What did a good 10 MHz clock do for your Gustard R26?


I'm auditioning an R26 and it's lovely (musical, high resolution in the microdynamics for example) but a little soft on the highest octave. The imaging is not great. On my speaker system (B&K ST120, Spendor S3/5) the images tend to collapse into left, right, center. I have a guy who does really impressive mods ... beefs up the power supply, adds ERS paper for shielding, bypass caps, etc.... but that's irreversible in case I don't like the result... I'm worried about it getting too bright after the mod. So I thought, why not try a good 10 MHz clock? I don't have the budget for a Mutec, but I could try a less expensive one and have my guy mod it and also create a good BNC cable for it. So I'm wondering what has a good 10 MHz clock done for your R26? Improve the extension on top? Improve the imaging? Has it changed the tonal balance in any way? I'd like more extended but not brighter.

magon

@kairosman I'm starting to suspect I have a bad unit. This is my second attempt to purchase the R26. The first one was very dark to the point of sounding broken. This one is better but still soft in the top octave, and the problem with imaging is very curious (I get fantastic imaging on other DACs). I have about 100 hours of burn-in on the R26 so I'm going to give it another 100 hours.

@magon what settings are you using for filter and NOS mode? What cables are you using?

Most importantly detail what your definition of imaging is, I find significant differences between people in how they define that parameter...

@kairosman I'm using custom cabling (interconnects, power cords, USB cable) by the same guy who modified my x20pro... it's very good stuff. His friends in the N.J. Audio Society say it compares favorably to multiple-$1000 commercial stuff, but I've never heard anything other than Igor's cable except for low-end Cardas and such. The "slow" filter sounded best for detail and microdynamics. I didn't like NOS much. 

When I refer to imaging I'm actually talking not about my headphones but about my humble speakers... Spendor S3/5. They have great imaging with my modified Gustard x20pro, in terms of the spooky realistic sense that you can face the direct source of sound and pinpoint its location in space. With the R26 the images tend to exist in either left, center, or right, and not be stable. The sizzle on a violin might seem to come from a different place than the body of it. 

The headspace of the R26, with headphones, is decent. I like a sense of open sound when I'm using headphones, i.e. that the boundaries of my head aren't precisely limited, and I get that with the R26. 

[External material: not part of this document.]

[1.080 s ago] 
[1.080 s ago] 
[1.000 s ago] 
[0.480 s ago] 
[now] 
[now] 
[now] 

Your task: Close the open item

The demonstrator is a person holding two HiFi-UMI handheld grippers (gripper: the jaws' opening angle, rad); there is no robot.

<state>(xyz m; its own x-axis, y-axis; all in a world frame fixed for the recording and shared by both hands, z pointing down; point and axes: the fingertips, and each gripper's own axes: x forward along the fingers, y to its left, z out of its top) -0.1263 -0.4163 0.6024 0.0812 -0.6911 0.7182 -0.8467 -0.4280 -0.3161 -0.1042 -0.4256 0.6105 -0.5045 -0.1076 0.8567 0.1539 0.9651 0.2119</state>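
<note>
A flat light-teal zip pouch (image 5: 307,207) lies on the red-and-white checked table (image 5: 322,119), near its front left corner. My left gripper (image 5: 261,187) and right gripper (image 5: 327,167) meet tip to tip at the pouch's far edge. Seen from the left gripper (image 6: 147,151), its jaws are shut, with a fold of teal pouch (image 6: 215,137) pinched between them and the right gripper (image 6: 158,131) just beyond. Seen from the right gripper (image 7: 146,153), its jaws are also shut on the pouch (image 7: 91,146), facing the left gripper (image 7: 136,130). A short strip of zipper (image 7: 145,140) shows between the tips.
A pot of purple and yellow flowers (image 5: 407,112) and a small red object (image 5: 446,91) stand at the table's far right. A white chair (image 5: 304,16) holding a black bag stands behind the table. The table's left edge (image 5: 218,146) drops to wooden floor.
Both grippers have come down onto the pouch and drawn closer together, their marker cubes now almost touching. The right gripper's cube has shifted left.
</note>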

What my R26 does really well is soft music, like the fade to silence (or fade up from silence) of a reed instrument. But in general it seems too soft in the top octave.. it requires careful attention to pick up on details. It doesn't grab me like the x20pro. 

Right now, it's playing pink noise through my relatively new LCD-X, so we'll see how they both sound in a few days when it reaches 200 hours.

@magon 

It's complicated. I don't have the R26, but I do have the x26 PRO. I first added the C18 master clock to clock both the X26 and LHY-SW10 ethernet switch. It didn't make much of a difference for my Innuos ZENith mk3 streamer connected to the X26 PRO via Network Acoustic Eno III USB cable. However, I then added a DDC U18 to feed the USB cable into it and exiting via a I2s Purist HDMI cable to the X26 PRO.  And the U18 is also clocked by the C18. And WOW!!!

The sound has taken a big leap forward in every way. It's complicated because doing all these upgrades is what finally brought it all together. Exactly what did what is hard to say except that the DDC to send the USB into I2s via Purist cable was a major factor. Just adding a master clock without going any further would not give you that wow factor.

 

 

 

In the end, like many, I do now agree that a master clock is valuable to clock multiple pieces together but is not very effective reclocking a single unit. It only makes sense.